*WORK ORDER:* When the line containing "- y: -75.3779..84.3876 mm" is found in the data below, copy it and each line after it through the line containing "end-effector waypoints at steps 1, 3", exactly and with no others.

******************************

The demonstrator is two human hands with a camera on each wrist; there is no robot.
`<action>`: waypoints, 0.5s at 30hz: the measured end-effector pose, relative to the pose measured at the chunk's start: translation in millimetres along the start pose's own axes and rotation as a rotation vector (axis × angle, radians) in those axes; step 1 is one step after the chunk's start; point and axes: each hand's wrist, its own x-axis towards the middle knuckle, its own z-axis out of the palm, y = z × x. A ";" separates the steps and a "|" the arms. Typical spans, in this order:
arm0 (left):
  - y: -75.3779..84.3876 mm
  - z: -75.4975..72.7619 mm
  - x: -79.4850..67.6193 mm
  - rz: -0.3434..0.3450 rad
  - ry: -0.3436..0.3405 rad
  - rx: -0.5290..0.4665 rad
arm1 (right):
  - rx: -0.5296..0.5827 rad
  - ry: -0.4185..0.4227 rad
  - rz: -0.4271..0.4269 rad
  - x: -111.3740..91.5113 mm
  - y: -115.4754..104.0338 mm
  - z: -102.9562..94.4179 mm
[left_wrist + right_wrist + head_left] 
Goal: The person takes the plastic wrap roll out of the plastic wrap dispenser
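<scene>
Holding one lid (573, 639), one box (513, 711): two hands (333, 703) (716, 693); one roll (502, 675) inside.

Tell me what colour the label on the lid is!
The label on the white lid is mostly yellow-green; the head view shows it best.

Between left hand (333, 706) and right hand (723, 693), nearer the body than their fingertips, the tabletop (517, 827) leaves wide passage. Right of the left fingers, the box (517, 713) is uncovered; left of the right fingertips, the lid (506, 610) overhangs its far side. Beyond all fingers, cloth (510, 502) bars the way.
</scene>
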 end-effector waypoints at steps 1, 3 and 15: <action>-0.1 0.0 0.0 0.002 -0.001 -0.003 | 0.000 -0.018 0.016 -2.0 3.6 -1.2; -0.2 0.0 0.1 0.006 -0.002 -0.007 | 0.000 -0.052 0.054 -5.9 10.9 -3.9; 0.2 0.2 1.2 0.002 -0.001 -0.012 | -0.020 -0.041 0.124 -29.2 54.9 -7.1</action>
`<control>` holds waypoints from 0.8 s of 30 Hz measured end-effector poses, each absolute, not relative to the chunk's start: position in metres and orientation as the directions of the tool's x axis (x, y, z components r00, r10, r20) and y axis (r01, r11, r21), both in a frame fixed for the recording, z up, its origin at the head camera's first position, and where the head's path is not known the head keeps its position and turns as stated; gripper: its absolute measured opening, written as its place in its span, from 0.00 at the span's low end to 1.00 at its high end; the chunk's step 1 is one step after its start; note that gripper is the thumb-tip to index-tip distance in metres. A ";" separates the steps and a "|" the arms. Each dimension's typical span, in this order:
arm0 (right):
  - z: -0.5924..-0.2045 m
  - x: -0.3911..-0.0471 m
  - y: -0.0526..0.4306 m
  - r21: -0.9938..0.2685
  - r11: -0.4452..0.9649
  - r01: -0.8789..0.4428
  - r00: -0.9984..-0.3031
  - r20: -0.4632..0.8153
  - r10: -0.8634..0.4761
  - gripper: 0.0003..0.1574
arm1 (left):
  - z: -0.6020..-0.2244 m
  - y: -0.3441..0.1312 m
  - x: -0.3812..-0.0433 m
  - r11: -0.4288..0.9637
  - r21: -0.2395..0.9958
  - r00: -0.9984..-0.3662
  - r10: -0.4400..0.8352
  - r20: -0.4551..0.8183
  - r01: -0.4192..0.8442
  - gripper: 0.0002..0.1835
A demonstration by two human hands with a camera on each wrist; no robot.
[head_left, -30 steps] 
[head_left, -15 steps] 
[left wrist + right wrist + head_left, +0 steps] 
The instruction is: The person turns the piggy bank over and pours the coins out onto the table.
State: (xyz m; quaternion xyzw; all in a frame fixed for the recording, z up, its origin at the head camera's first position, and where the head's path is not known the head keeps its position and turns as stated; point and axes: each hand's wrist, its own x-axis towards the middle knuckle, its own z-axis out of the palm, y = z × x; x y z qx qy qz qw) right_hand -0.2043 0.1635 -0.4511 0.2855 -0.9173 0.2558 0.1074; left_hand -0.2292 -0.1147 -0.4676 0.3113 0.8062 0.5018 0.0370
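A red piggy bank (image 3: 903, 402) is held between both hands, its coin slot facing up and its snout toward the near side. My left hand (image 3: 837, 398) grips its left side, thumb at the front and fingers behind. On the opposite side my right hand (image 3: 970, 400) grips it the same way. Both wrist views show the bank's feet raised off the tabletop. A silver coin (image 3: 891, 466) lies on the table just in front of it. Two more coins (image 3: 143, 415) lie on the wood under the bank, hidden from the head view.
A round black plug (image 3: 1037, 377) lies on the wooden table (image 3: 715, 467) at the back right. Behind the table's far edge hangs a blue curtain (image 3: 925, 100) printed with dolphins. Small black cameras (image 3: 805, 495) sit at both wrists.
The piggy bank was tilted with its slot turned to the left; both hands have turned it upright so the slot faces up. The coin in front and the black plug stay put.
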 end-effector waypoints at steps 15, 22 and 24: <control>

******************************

*TASK OUTPUT:*
  - y: -75.3779..84.3876 mm
  - z: -75.4975..72.7619 mm
  - x: -79.4850..67.6193 mm
  - rz: -0.3434..0.3450 rad
  - ry: -0.3436..0.3405 rad
  - rx: -0.5290..0.4665 rad
arm1 (right):
  - rx: -0.5296..0.5827 rad
  - ry: -0.4185..0.4227 rad
  - rz: -0.4271..0.4269 rad
  - x: -111.3740..91.5113 mm
  - y: -115.4754..104.0338 mm
  - z: -102.9562..94.4179 mm
[left_wrist + right_wrist + head_left] 
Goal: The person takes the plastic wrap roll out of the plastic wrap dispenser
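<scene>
Holding one lid (573, 639), one box (513, 711): two hands (333, 703) (716, 693); one roll (502, 675) inside.

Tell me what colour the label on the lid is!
The label on the white lid is mostly yellow-green; the head view shows it best.

Between left hand (333, 706) and right hand (723, 693), nearer the body than their fingertips, the tabletop (517, 827) leaves wide passage. Right of the left fingers, the box (517, 713) is uncovered; left of the right fingertips, the lid (506, 610) overhangs its far side. Beyond all fingers, cloth (510, 502) bars the way.
</scene>
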 end-effector waypoints at steps 1, 3 and 15: <action>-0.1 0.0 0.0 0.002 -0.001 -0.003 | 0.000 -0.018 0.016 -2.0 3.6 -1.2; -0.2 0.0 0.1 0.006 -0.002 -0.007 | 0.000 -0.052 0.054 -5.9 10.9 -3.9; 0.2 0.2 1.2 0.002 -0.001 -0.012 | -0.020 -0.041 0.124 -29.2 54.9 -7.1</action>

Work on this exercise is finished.